Both men firmly resisted the idea, often foisted on them by their admirers, that their work had a higher purpose. “I’m not out to enlighten the world or improve it,” R K Narayan wrote in The Writerly Life. “I was surprised to discover that my readers looked upon me not merely as a cartoonist who tickled their sense of humour, but as a profound thinker, a social reformer, a political scientist, a critic of errant politicians and so on,” wrote R K Laxman in his autobiography, The Tunnel of Time. But it is almost impossible to imagine India without the two RKs. Under the placid surface charm of Malgudi, R K Narayan found room for death, for betrayals large and small, for the quackery and credulity that supported accidental godmen, for the everyday joys and losses of people tied to places they could never leave or change. R K Laxman’s pocket cartoons were more courageous and outspoken than most of the literature and art produced today in India; their gentle humour masked the fact that he held nothing and no one sacred. No leader, from Indira Gandhi to Bal Thackeray, was off limits, no institution, policy or shibboleth above examination or ridicule. His Common Man, always silent, was also always eloquent – the fellow in his checked kurta stood at the margins of those pocket cartoons, acting as nothing less than the conscience of a nation with his “thick black eyebrows, permanently raised, expressing bewilderment”.

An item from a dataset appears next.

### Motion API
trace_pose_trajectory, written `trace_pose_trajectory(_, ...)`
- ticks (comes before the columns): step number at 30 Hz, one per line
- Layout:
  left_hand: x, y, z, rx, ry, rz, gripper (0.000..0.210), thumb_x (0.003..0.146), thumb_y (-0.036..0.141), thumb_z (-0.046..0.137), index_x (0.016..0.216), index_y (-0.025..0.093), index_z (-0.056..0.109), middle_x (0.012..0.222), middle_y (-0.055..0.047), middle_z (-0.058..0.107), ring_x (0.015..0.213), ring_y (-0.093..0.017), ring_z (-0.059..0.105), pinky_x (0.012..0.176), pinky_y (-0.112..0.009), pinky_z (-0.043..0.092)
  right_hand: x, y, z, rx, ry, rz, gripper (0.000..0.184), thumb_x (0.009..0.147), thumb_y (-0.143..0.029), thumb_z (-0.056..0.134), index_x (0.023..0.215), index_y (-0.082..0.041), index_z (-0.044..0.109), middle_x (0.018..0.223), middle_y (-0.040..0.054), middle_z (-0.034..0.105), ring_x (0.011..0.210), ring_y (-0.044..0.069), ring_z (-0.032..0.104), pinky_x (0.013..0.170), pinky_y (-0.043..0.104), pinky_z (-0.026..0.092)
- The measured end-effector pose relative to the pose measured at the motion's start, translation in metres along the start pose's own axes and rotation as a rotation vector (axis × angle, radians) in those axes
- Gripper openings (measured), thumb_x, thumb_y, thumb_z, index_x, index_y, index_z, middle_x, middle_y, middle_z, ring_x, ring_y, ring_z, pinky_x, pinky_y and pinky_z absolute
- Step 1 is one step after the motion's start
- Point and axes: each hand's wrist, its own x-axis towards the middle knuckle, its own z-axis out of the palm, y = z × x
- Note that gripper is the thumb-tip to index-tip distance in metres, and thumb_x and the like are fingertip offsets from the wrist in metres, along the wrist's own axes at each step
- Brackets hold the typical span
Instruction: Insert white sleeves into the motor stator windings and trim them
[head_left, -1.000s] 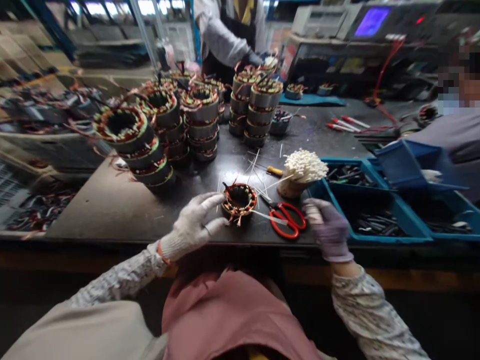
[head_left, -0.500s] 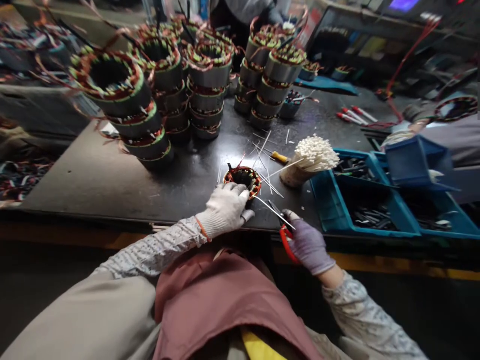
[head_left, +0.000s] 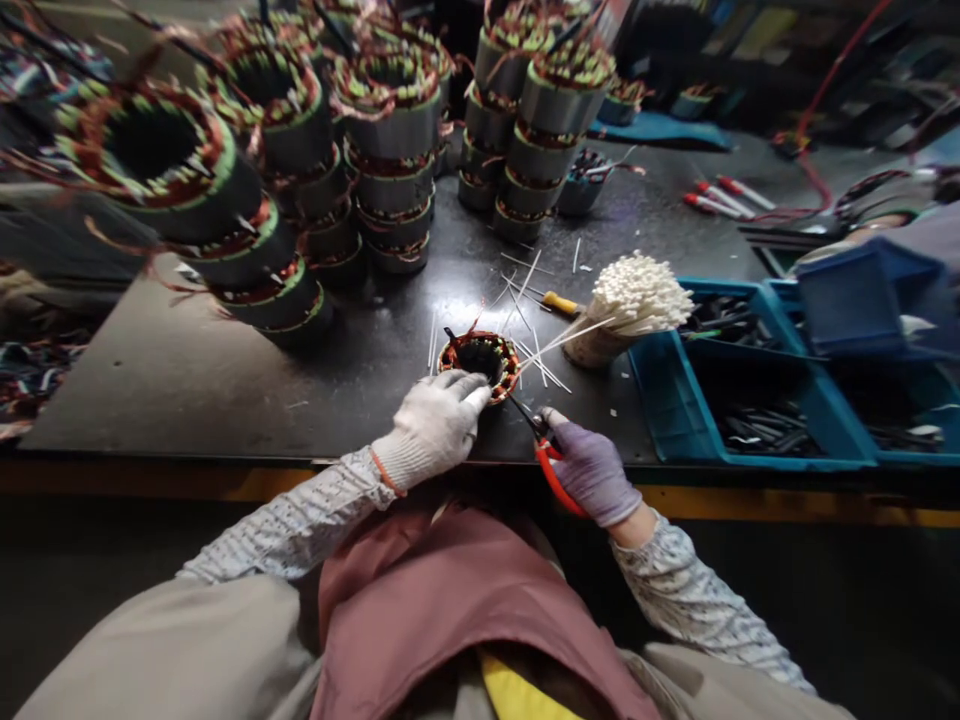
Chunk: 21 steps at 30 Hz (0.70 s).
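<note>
A small motor stator (head_left: 511, 358) with copper windings and dark ends lies on the dark bench in front of me. My left hand (head_left: 442, 420), in a white knit glove, holds its near left side, fingers over the rim. In a purple glove, my right hand (head_left: 596, 470) grips red-handled scissors (head_left: 553, 478). Their dark blades point up-left, tips at the stator's near right edge; whether they touch it, I cannot tell. White strings (head_left: 559, 342) run from the stator's right side toward a bundle of white ties (head_left: 637, 292) in a round holder.
Stacked stators (head_left: 397, 190) stand at the back and left. Loose white strips and a yellow-handled tool (head_left: 561, 303) lie behind the stator. Blue bins (head_left: 664, 410) with dark pieces are at right, near a co-worker's sleeve (head_left: 926, 240). Red-capped markers (head_left: 716, 200) lie farther back.
My right hand has moved left with the scissors, bringing their tips to the stator. The white strand that stuck out from the stator toward that hand no longer shows there. My view has shifted slightly.
</note>
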Motion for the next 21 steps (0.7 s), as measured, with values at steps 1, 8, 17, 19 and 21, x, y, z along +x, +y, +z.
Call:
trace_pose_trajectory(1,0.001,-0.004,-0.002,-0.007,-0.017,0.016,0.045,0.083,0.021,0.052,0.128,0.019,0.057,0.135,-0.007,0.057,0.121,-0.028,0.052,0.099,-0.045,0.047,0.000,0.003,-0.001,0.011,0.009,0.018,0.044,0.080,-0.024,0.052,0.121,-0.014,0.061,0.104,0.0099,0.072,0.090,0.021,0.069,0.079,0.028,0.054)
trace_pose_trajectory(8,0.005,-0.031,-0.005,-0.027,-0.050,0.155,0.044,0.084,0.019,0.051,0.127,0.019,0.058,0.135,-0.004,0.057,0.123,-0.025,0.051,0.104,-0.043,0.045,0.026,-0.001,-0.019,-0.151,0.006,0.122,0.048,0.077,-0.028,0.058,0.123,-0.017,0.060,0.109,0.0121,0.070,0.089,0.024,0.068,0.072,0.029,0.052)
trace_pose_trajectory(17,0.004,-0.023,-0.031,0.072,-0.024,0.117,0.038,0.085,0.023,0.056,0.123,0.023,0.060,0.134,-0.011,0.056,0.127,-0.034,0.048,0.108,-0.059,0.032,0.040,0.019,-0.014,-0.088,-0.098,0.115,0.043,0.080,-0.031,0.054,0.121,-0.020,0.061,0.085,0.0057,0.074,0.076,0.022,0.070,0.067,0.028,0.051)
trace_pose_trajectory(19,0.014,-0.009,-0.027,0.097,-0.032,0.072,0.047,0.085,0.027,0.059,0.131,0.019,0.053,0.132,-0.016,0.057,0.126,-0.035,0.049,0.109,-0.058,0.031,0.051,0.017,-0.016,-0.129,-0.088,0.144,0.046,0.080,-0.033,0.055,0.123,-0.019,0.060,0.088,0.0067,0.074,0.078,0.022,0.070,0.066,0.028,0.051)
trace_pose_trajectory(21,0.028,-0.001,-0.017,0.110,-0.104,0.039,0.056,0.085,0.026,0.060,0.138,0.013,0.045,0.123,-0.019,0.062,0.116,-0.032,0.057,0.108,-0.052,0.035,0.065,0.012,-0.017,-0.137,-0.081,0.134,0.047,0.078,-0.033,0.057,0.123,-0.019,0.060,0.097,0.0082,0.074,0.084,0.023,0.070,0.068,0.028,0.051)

R K Laxman was one of the few journalists to stand up in his own quiet way to Indira Gandhi, telling her that he must have the freedom to draw. “No, no, the law applies to everyone,” she said; so he went away to Mauritius for a while, drawing no cartoons until the Emergency ended. Morarji Desai infamously called a Cabinet meeting to see if his caricatures could be reined in, but he did not get his way; the Common Man prevailed. R K Laxman made only occasional forays into his older brother’s domain, setting down his autobiography and a couple of collections of sketches and short stories. He was a collector by instinct, of foibles, and of crows (he loved sketching them), and of quotidian things – a recipe for making incense sticks that involved sandalwood powder, camphor and the claws of a cat; a record of the number of artificial trees and flowers he found during a trip to the United States. As many tributes will be paid to R K Laxman as were paid to R K Narayan 14 years ago. But just as everyone should re-read R K Narayan’s books to understand how greatly he changed Indian writing in English, and to appreciate the honesty with which he wrote about India, R K Laxman’s cartoons – drawn over eight to 10 hours every day for over five decades in The Times of India – will be revisited to truly honour his memory. His Common Man, he said, represented the silent majority, those without a voice; but they had their say after all, thanks to R K Laxman.